Matthieu Bataille, ancien membre emblématique de l’équipe de France de judo, incarne la transition réussie d’athlète à arbitre, alliant passion et rigueur sur la scène olympique.
Matthieu, pouvez-vous nous expliquer ce passage d’athlète à celui d’arbitre ?
Je suis arbitre depuis 2017, ça fait 7 ans. Alors c’est vrai que je suis passé d’athlète à arbitre assez tardivement, on va dire, car j’ai fini ma carrière en 2014 et après la fédération internationale avait mis en place un cursus plus rapide pour passer l’examen d’arbitre internationale. Du coup, je me suis dit pourquoi pas mettre un pied dans l’arbitrage. Le haut niveau me manquait un peu. Tous les athlètes le savent quand on arrête sa carrière, il y a toujours un petit manque après.
Si on m’avait dit, quand j’étais athlète, que j’allais devenir arbitre, je n’y aurais vraiment pas pensé. Même si c’est un rôle différent, ça reste quelque chose d’intéressant. Je m’y suis retrouvé dans le haut niveau et je prends plaisir.
Comment devient-on arbitre international, quel est le processus ? Est-ce le même que celui d’un athlète ?
C’est un peu différent. Je n’ai pas les années en tête comme ça, mais il y a des âges et un temps à respecter pour le niveau européen, avant de passer au mondial par exemple. Mais moi, j’ai eu un cursus plus rapide avec mon statut de médaillé continental mondial que le président avait mis en place pour les anciens médaillés. Je suis donc passé directement en licence mondiale lors d’un examen en Espagne. Il y a des échelons à gravir, petit à petit, niveau national, européen, mondial puis Olympique qui est encore différent.
Être arbitre, ce n’est pas forcément la position la plus facile, des fois lors d’une finale par exemple tout repose sur vos décisions durant un combat. Y’a-t-il une pression ? Si oui, comment la gérez-vous ?
L’arbitre à un rôle assez important dans le judo même si je dis tout le temps, moins on voit l’arbitre mieux c’est ! Et des fois, on est obligé de voir l’arbitre, car il faut prendre des décisions et on espère que la décision soit la plus juste possible. Tous les combats sont importants, que ce soit l’éliminatoire ou une finale, c’est le même combat, mais il y a la pression. On le sent même aux JO, il y a une atmosphère un peu différente, car tout le monde attend les JO, la pression est plus grosse.
Je pars du même principe qu’en tant qu’athlète, c’est important d’être dans sa bulle et ne pas écouter ce qui se passe autour. Des fois, il y a le public, les coachs qui demandent des pénalités ou des scores. Il faut ne pas se laisser influencer.

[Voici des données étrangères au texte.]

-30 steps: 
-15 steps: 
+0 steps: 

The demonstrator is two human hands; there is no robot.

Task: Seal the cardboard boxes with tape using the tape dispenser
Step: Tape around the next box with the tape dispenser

J’étais le premier quand j’étais coach à tenter de demander un score même si on savait qu’il n’y avait rien (rires). Ça fait partie du jeu !
« Je connais la dureté des entraînements pour les athlètes, donc j’essaie d’être le plus juste possible »
Comment avez-vous été sélectionné pour les JO et quelle a été votre réaction ?
On est noté sur différents grand prix, grand chelem, par la commission d’arbitrage. Eux, ils sont à la vidéo, ils regardent notre travail, si on n’est pas trop déjugé, et si on fait les bons choix. Tout est pris en compte que ce soit les pénalités et les scores. Après, ils font une sélection avec les meilleurs arbitres du monde. Je me suis donc bien classé et j’ai été sélectionné.
J’étais content d’apprendre que j’allais participer aux JO, car c’était aussi le but, quand je me suis lancée dans l’arbitrage. Je m’étais dit après les J.O de Tokyo que ce serait bien d’arbitrer les JO à la maison. On sera en France avec une ambiance de feu comme d’habitude.
Comment vous préparez-vous avant les JO ?
On se prépare beaucoup, car on sort sur toutes les compétitions où on peut marquer des points pour les jeux olympiques. Depuis janvier, on est le groupe de seize arbitres à sortir. C’est de l’entraînement, et une dernière ce week-end à Madrid et après ce seront les Jeux Olympiques.
Qu’est-ce que cela représente pour vous les JO en tant qu’arbitre ?
Moi, j’ai participé en tant qu’athlète en 2004. À Tokyo, en 2021 et maintenant à Paris en tant qu’arbitre. Pour un arbitre, c’est comme pour un athlète, quand on commence l’arbitrage, on vise aussi le plus haut. Au début les championnats de France, après on veut les championnats d’Europe, les championnats du Monde, puis après on veut les J.O. On veut participer aux mêmes compétitions. Pour les athlètes les places sont chères, les arbitres aussi. Seize arbitres mondiaux ça ne fait pas beaucoup. C’est un peu le Graal, le top du top quand tu arbitres les Jeux Olympiques.